Extracted records
==================================================
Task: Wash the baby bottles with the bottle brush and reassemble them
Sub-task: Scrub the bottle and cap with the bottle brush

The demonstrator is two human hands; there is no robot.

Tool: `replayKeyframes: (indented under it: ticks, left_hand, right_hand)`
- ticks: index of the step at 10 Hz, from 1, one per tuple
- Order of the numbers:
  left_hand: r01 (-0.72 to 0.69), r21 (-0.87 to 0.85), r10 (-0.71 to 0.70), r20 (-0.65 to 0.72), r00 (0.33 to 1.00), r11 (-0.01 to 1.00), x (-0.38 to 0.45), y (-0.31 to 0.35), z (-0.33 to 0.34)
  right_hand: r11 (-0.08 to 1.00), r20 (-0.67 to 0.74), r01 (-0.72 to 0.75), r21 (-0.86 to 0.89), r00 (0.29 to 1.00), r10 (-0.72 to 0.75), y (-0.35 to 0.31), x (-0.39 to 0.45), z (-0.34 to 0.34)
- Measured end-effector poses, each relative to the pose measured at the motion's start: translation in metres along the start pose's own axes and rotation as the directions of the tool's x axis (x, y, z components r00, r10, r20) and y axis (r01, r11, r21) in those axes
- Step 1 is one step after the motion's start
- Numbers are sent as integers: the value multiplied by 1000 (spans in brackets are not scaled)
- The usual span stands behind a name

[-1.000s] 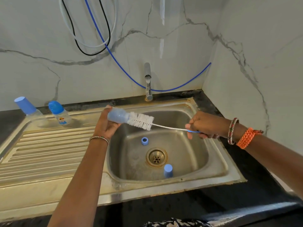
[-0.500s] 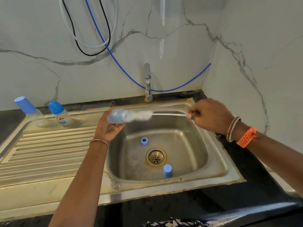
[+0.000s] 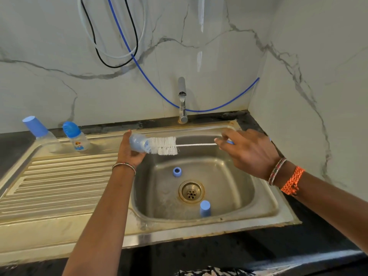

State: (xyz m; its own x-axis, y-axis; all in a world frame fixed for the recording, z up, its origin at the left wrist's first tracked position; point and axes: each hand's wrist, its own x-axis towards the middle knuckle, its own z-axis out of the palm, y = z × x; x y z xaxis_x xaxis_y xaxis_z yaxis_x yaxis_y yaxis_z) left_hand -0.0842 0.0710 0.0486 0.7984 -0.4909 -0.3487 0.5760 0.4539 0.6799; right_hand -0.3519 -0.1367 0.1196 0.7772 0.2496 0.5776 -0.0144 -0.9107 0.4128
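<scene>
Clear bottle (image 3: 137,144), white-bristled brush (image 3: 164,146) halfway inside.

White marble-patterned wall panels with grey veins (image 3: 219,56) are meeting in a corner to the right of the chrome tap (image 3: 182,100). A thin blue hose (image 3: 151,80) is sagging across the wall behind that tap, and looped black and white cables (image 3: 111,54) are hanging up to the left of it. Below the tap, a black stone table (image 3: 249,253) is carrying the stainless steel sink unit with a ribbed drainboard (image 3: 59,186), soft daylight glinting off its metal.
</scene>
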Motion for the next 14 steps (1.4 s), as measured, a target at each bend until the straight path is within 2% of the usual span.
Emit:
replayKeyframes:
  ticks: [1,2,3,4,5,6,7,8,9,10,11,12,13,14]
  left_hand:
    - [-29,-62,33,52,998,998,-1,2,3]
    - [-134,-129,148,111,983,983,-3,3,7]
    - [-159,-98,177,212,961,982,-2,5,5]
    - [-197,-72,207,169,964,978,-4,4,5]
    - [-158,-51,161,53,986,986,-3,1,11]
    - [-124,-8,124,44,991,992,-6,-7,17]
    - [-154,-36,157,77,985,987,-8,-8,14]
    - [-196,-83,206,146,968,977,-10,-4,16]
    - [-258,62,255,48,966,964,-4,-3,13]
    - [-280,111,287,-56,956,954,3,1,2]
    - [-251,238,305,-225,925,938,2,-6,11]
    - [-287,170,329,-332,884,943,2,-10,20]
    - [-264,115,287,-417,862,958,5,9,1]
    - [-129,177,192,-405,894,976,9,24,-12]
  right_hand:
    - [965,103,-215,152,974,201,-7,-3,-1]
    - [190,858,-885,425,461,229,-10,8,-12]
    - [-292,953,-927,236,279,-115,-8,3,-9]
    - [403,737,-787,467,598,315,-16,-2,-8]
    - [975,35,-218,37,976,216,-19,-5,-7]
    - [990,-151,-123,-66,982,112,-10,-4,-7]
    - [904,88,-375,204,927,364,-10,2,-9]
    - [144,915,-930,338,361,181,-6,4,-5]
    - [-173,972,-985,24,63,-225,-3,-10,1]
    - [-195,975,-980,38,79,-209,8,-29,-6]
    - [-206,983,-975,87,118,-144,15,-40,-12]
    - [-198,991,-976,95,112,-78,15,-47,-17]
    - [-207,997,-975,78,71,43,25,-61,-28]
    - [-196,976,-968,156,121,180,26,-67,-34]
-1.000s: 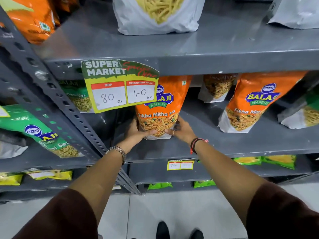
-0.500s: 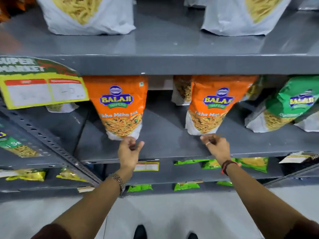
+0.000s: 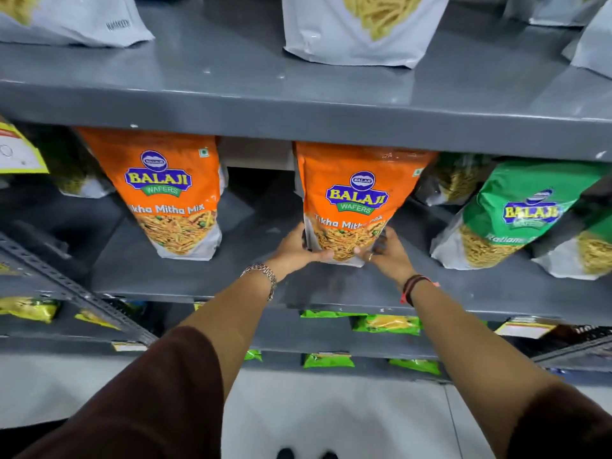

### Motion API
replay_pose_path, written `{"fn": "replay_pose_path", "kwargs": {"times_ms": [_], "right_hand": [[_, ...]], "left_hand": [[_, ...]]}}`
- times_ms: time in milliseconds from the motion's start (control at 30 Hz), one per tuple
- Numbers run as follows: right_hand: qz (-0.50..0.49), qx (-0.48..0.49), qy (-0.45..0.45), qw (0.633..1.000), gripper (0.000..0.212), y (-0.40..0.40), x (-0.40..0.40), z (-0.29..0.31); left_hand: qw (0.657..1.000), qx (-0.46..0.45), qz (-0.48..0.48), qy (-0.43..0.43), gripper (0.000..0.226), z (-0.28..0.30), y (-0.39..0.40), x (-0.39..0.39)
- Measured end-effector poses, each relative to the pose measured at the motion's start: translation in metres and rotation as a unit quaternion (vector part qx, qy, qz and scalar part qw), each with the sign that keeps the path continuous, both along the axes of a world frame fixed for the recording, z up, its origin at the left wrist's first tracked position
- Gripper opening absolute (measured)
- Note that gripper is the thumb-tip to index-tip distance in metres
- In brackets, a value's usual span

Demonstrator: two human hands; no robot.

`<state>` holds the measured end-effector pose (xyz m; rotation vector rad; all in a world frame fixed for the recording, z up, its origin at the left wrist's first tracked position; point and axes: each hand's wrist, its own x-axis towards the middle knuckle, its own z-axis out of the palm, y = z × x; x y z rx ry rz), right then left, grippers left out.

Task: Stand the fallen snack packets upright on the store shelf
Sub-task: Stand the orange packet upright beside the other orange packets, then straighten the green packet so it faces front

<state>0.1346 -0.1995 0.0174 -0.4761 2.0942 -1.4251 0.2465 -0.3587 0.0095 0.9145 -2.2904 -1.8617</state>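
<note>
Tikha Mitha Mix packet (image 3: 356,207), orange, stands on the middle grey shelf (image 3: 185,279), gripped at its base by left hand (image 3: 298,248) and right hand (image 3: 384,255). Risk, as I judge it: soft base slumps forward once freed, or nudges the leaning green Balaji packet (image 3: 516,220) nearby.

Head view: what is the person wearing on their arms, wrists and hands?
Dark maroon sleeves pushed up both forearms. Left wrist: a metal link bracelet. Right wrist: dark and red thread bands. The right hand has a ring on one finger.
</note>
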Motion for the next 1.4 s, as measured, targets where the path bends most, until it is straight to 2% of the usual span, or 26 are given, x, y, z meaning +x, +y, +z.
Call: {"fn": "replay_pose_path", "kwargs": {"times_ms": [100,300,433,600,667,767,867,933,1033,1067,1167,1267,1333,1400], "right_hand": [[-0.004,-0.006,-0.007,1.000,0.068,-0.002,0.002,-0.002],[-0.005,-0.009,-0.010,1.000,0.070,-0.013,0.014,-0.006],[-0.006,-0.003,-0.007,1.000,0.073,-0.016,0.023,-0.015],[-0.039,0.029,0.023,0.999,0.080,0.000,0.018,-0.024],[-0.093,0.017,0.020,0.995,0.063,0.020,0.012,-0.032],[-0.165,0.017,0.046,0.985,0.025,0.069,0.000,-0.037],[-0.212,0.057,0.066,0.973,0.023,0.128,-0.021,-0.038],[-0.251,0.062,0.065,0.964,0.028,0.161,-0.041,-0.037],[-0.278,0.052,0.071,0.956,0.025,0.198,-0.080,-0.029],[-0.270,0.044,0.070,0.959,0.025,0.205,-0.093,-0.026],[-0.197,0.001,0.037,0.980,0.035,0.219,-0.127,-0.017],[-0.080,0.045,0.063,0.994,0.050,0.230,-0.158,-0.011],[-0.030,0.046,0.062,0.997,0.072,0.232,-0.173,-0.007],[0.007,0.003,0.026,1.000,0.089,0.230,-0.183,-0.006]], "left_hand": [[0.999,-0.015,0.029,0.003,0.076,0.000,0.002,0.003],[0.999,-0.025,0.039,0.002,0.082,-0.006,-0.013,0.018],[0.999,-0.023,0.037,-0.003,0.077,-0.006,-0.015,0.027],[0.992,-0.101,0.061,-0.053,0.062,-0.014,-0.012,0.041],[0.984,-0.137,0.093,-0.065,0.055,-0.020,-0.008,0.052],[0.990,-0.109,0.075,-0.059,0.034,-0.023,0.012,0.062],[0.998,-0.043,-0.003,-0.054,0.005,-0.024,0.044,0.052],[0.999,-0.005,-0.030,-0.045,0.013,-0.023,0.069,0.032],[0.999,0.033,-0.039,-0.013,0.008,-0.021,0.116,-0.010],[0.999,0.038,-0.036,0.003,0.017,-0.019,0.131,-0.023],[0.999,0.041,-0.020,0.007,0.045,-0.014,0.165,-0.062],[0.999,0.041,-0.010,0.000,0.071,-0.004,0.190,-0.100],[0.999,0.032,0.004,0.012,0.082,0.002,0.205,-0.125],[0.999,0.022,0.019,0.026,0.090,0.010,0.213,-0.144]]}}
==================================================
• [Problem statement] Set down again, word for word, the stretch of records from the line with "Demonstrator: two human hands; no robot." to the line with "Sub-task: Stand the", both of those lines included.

• [Your solution]
Demonstrator: two human hands; no robot.

`<state>` holds the measured end-effector pose (xyz m; rotation vector rad; all in a world frame fixed for the recording, z up, its origin at the left wrist's first tracked position; point and axes: each hand's wrist, its own x-axis towards the middle knuckle, its own z-axis out of the palm, y = z × x; x y z rx ry rz), right then left, grippers left out.

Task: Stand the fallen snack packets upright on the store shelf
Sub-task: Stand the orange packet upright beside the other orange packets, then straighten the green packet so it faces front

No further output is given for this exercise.